What do we do each day?
There are simple answers. You may say that you run a quick lube business. I’d say I’m an editor of a magazine. But that’s where the simple explanations feel like they fall flat, right? Journalist, entrepreneur, technician, shop manager—it’s hard to say that the labels of our roles truly explain the purpose we find in them.
The headline for this letter was swiped directly from our profile feature this month on Ranch Quick Lube in Morgantown, W.V. That’s their slogan; “Change your oil, change a life.” Read the feature to get the full story (“From the Mountain to the Lower Bay,” p. 22), but here’s the gist of it: Stephen Finn and Kevin Bode designed their quick lube business to provide financial support to nearby Chestnut Mountain Ranch, a “school and home for boys in crisis and in need of hope and healing,” according to its website. There are reminders of this throughout their facility, in their marketing, and on their website. It’s prevalent everywhere that the Ranch Quick Lube brand appears. It’s just as obvious to every technician working in a bay as it is to the customer that pulls in her vehicle. This operation’s purpose is clear.
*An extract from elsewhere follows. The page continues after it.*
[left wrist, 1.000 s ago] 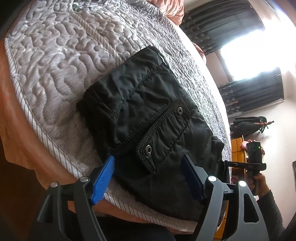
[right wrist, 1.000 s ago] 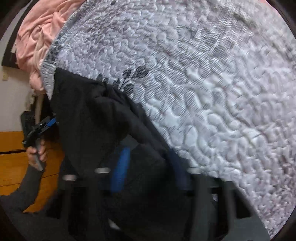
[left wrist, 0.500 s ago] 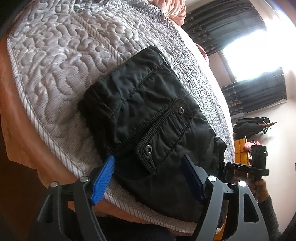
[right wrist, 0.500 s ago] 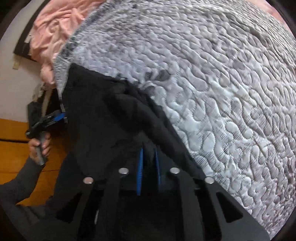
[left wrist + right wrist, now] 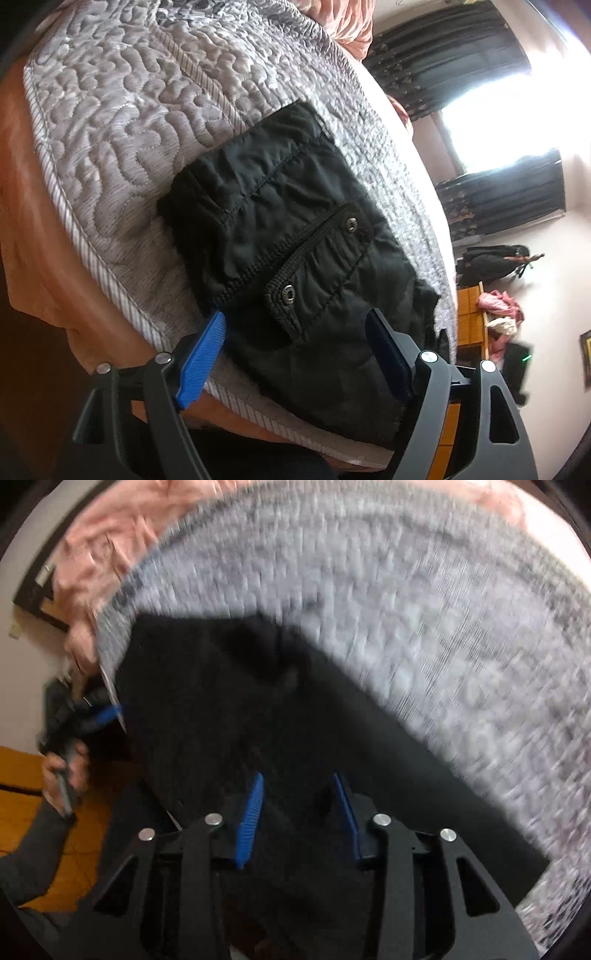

For the rest of us, it’s not always that simple—or at least, it’s not as overt. But for anyone who’s passionate about his or her work, it comes down to the purpose behind the work, the “why” we do what we do.
Our goal is to make NOLN an indispensable resource to you in operating your business. We only succeed in our work if we help you become more successful. That’s our purpose, and that’s what we work toward every day. Hopefully, you see it in the pages of the magazine each month, just as your customers and teams can feel the impact of your work each day. If you operate and lead with purpose, it’s apparent to others. It doesn’t need much explanation.